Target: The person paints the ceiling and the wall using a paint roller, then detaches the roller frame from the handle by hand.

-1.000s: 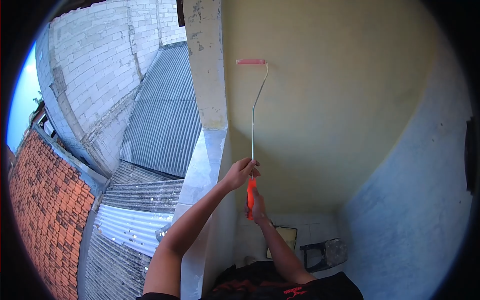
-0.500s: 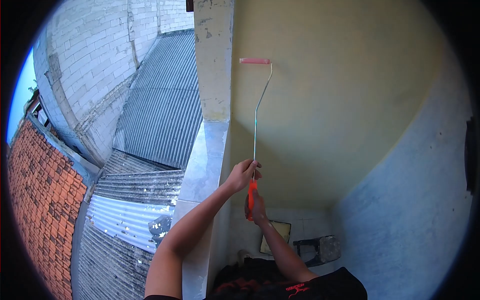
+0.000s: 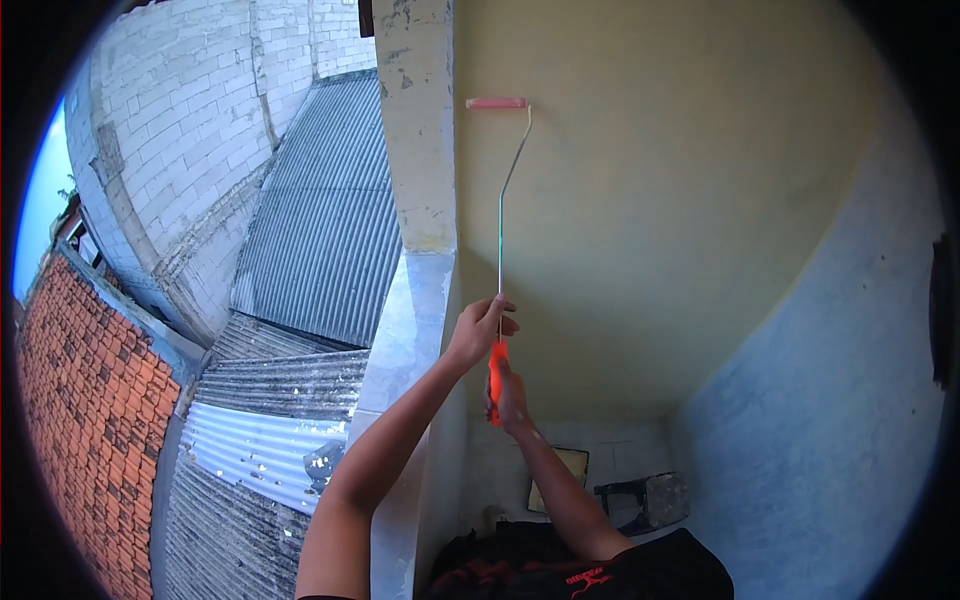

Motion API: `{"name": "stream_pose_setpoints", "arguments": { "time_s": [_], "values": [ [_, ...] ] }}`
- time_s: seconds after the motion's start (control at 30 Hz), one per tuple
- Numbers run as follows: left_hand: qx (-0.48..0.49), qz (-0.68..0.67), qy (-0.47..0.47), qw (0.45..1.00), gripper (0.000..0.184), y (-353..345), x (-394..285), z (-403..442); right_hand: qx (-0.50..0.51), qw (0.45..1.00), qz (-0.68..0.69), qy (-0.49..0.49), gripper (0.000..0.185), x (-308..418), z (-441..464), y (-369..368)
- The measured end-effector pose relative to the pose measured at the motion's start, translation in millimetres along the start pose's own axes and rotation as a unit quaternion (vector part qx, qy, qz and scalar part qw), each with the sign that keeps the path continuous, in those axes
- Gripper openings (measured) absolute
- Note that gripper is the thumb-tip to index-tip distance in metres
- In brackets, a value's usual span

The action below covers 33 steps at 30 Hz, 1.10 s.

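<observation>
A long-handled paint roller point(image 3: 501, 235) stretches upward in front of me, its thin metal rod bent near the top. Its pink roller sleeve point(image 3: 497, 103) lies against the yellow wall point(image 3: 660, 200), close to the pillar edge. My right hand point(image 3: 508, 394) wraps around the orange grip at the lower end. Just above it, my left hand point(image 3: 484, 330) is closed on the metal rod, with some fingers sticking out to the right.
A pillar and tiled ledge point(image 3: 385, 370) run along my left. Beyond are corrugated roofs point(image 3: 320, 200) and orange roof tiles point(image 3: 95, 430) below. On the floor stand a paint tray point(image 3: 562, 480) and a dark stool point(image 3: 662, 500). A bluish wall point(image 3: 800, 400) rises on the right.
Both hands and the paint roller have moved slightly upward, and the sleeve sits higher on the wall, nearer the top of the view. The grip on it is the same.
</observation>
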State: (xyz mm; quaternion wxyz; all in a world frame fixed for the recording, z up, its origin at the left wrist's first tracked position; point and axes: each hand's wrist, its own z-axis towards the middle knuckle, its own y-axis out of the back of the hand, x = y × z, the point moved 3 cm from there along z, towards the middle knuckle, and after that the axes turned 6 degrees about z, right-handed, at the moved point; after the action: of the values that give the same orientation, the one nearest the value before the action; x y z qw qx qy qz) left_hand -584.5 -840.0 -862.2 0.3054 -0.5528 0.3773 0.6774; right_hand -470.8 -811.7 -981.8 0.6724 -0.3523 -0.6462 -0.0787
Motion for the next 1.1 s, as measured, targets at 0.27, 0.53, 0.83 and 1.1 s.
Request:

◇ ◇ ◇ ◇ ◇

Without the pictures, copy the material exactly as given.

_ANSWER TO THIS EXERCISE_
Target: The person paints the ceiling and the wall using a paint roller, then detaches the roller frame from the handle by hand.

-1.000s: 
-0.500s: 
+0.000s: 

Motion API: `{"name": "stream_pose_setpoints", "arguments": { "time_s": [_], "values": [ [_, ...] ] }}`
- time_s: seconds after the motion's start (control at 30 Hz), one per tuple
- Numbers run as follows: left_hand: qx (-0.48..0.49), qz (-0.68..0.67), qy (-0.47..0.47), qw (0.45..1.00), gripper (0.000..0.184), y (-353..345), x (-394..285), z (-403..442); right_hand: qx (-0.50..0.51), qw (0.45..1.00), qz (-0.68..0.69), qy (-0.49..0.49), gripper (0.000..0.185), x (-308..418), z (-441..464), y (-369..368)
- The measured end-effector pose relative to the pose measured at the motion's start, translation in millimetres along the start pose's own axes and rotation as a unit quaternion (vector part qx, qy, qz and scalar part qw), each with the sign that keeps the path continuous, in those axes
- Gripper openings (measured) absolute
- Note that gripper is the thumb-tip to index-tip distance in metres
- In brackets, a value's usual span

The action below covers 33 steps at 30 Hz, 1.10 s.

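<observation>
A long-handled paint roller point(image 3: 501, 235) stretches upward in front of me, its thin metal rod bent near the top. Its pink roller sleeve point(image 3: 497, 103) lies against the yellow wall point(image 3: 660, 200), close to the pillar edge. My right hand point(image 3: 508, 394) wraps around the orange grip at the lower end. Just above it, my left hand point(image 3: 484, 330) is closed on the metal rod, with some fingers sticking out to the right.
A pillar and tiled ledge point(image 3: 385, 370) run along my left. Beyond are corrugated roofs point(image 3: 320, 200) and orange roof tiles point(image 3: 95, 430) below. On the floor stand a paint tray point(image 3: 562, 480) and a dark stool point(image 3: 662, 500). A bluish wall point(image 3: 800, 400) rises on the right.
Both hands and the paint roller have moved slightly upward, and the sleeve sits higher on the wall, nearer the top of the view. The grip on it is the same.
</observation>
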State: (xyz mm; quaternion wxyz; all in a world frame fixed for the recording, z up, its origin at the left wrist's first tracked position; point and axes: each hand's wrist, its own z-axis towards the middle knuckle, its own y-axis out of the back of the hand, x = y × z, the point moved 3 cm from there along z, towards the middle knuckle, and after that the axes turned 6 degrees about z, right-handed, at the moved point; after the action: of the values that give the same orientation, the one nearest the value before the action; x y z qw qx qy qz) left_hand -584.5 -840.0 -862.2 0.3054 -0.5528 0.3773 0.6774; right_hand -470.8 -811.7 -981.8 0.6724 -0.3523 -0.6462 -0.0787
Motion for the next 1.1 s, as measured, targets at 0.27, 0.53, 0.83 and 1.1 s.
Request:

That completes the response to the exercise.